It’s not the news Aaron Stone necessarily wanted to deliver in his first budget as mayor of Ladysmith.
But it is the budget he thinks Ladysmith needs.
Council is expected to give final approval tonight to a budget calling for a 6.29% hike in residential taxes — the equivalent of a $92.58 increase in the bill to the average home.
According to Stone, the hike may be higher than what most residents may have wanted, but it lays the necessary groundwork to replace deteriorating infrastructure in the most efficient manner possible down the road.
In other words, short-term pain for long-term gain.
“I can’t predict the future, but that is the goal,” he said. “By making investments now we will improve efficiency and cut long-term costs. With a plan in place, now we aren’t going to fall further behind.”
Two key elements to the plan — and major reasons for the hike — are a commitment to putting more funds into capital reserves and building up the town’s information technology infrastructure.
Stone believes those two investments should not only combine to give staff the tools needed to move ahead on expensive capital projects like water system improvements and a new fire hall, it will also put them in a better position to chase senior government grants that could significantly reduce the direct cost to the Ladysmith homeowner.
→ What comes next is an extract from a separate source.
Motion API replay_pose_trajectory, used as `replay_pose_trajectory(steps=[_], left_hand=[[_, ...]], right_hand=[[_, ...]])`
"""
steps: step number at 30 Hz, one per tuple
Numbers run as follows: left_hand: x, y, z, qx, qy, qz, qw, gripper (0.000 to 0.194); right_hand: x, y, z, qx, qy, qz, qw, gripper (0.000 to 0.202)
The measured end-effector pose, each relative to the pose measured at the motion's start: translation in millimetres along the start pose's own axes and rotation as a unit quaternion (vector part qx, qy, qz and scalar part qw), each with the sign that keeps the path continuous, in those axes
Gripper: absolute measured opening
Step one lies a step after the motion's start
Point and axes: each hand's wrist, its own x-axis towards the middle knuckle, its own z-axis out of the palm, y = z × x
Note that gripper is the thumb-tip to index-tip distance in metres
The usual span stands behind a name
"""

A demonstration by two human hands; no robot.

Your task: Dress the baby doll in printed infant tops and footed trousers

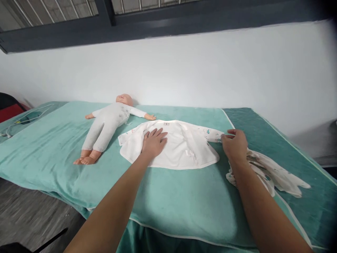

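A small white baby shirt (179, 147) lies spread open on the green bed cover, its plain inner side up and its printed sleeves stretched out to both sides. My left hand (154, 143) rests flat on the left part of the shirt, fingers spread. At the end of the right sleeve, my right hand (235, 143) pinches the cuff between thumb and fingers. To the left a baby doll (110, 117) in a white body suit lies on its back, one hand close to the shirt's collar.
Crumpled printed baby clothing (276, 172) lies beside my right forearm. The green-covered bed (184, 200) stands against a white wall (179, 73) under a dark window frame (163, 26). A pale cable (28, 118) and a red and black object (10, 109) are at the far left.
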Motion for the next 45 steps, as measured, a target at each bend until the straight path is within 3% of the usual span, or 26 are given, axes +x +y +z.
replay_pose_trajectory(steps=[6,9,15,19,22,25,27,29,32,38,43,45], left_hand=[[-1.9,1.2,-1.4,0.001,0.004,0.0,1.0,0.046],[-2.0,1.1,-1.8,0.0,0.004,0.0,1.0,0.046],[-1.5,0.9,-1.3,-0.003,0.005,0.0,1.0,0.046],[-1.0,1.0,-0.9,-0.004,0.005,-0.005,1.0,0.045],[-1.0,1.1,-0.9,-0.005,0.005,-0.004,1.0,0.045],[-1.4,1.0,-1.1,-0.004,0.01,-0.001,1.0,0.045],[-1.8,0.9,-1.1,-0.003,0.011,0.0,1.0,0.045],[-2.1,0.9,-1.2,-0.005,0.011,0.002,1.0,0.045],[-2.4,0.9,-1.5,-0.008,0.01,0.001,1.0,0.045],[-2.8,1.6,-2.2,-0.011,0.007,-0.002,1.0,0.045],[-2.5,1.6,-2.3,-0.008,0.01,-0.003,1.0,0.045],[-2.2,1.5,-2.0,-0.008,0.012,-0.003,1.0,0.045]], right_hand=[[-3.4,-3.6,3.1,-0.138,-0.072,-0.002,0.988,0.038],[-2.8,-5.0,2.3,-0.151,-0.097,0.003,0.984,0.035],[4.9,0.0,3.3,-0.065,0.002,-0.075,0.995,0.038],[2.4,1.5,5.7,-0.082,0.009,-0.106,0.991,0.044],[-4.9,-1.4,9.0,-0.092,-0.054,-0.165,0.98,0.045],[-14.1,-5.5,14.2,-0.115,-0.172,-0.239,0.949,0.049],[-19.4,-7.4,17.7,-0.167,-0.224,-0.244,0.929,0.053],[-22.6,-8.7,20.1,-0.228,-0.236,-0.208,0.922,0.055],[-23.7,-10.9,19.9,-0.265,-0.219,-0.161,0.925,0.054],[-24.7,-17.6,11.5,-0.267,-0.177,-0.151,0.935,0.044],[-18.5,-11.7,9.7,-0.194,-0.065,-0.089,0.975,0.044],[-12.8,-8.0,10.9,-0.163,-0.047,-0.059,0.984,0.044]])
“Notice has been put out to municipalities that they need to put together a solid asset management plan,” he said. “I think we’ve taken a progressive approach. I think we will be in a better position than other communities moving forward.”
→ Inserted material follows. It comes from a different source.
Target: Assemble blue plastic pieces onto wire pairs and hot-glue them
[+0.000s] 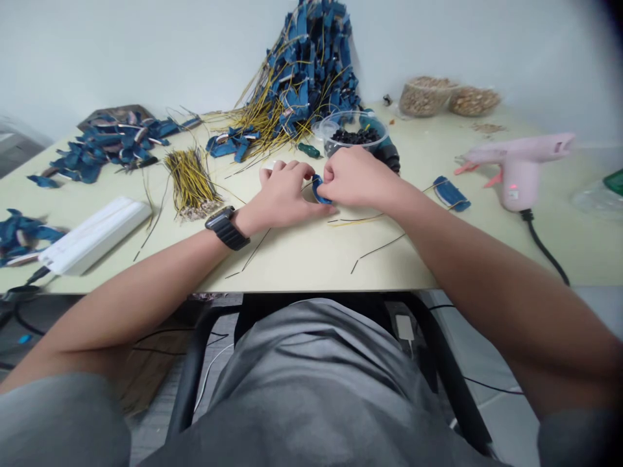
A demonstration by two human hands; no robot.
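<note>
A small blue piece [318, 188] stands between my two hands over the middle of the table. My right hand [355, 176] has its fingers curled and pinches the piece from the right. My left hand [288, 196], with a dark watch on the wrist, curves around the left side, thumb and fingers at the piece. Thin dark and yellow wires lie on the table by both hands. Another blue piece [451, 194] with a wire lies to the right, beyond my right forearm. The fingertips partly cover the held piece.
A large heap of blue pieces [311, 71] with yellow wires rises behind. A clear tub [355, 133] holds black parts. At the right stands a pink glue gun [520, 168]. A yellow wire bundle [192, 181] and a white box [97, 235] are at the left.
</note>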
Staff had originally proposed a budget calling for an 8% hike in the residential tax rate and 4% hike in the commercial rate. They ended up whittling the residential rate down through a variety of changes. The most significant was pulling $100,000 from a capital reserve fund to pay debt servicing for First Avenue that is scheduled to permanently come off the books next year.
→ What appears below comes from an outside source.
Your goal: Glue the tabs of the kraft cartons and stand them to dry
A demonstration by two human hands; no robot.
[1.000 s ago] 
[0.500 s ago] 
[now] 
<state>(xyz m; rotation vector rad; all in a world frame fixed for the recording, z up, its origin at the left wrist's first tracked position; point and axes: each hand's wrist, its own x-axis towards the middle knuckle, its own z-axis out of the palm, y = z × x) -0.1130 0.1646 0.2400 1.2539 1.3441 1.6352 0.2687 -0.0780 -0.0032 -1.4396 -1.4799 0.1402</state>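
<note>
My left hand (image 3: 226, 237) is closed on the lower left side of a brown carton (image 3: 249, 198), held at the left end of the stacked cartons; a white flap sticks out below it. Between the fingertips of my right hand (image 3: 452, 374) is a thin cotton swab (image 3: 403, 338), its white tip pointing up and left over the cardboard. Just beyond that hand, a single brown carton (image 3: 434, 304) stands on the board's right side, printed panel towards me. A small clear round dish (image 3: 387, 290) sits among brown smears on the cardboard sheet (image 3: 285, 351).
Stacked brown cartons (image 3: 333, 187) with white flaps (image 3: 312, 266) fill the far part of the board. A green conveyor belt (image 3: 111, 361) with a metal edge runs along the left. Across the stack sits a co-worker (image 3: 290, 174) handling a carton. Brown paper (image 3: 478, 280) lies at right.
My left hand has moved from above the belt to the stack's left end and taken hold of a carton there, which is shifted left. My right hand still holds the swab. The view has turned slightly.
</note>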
Council also agreed to shift more of the burden on to commercial and industrial taxpayers that had been originally proposed — hikes of $50,000 and $25,000 respectively from last year, shared over each ratepayer group.
Stone said the Town needs to continue to monitor each sector to make sure the burden is divided in a way that is in the best interest of the entire community.
Another policy moving forward is making sure water and sewer rates and other town user fees better reflect the actual costs of those services, rather than being heavily subsidized by property taxes.
Stone said all this just sets the table with a plan. Now it is up to the Town to work hard and smart to provide results for the community.
“You get a sense of how important this is to me. There is a lot of pressure on staff and council to deliver,” he said.
“We have to see the fruits of this investment. We have to deliver and deliver well.”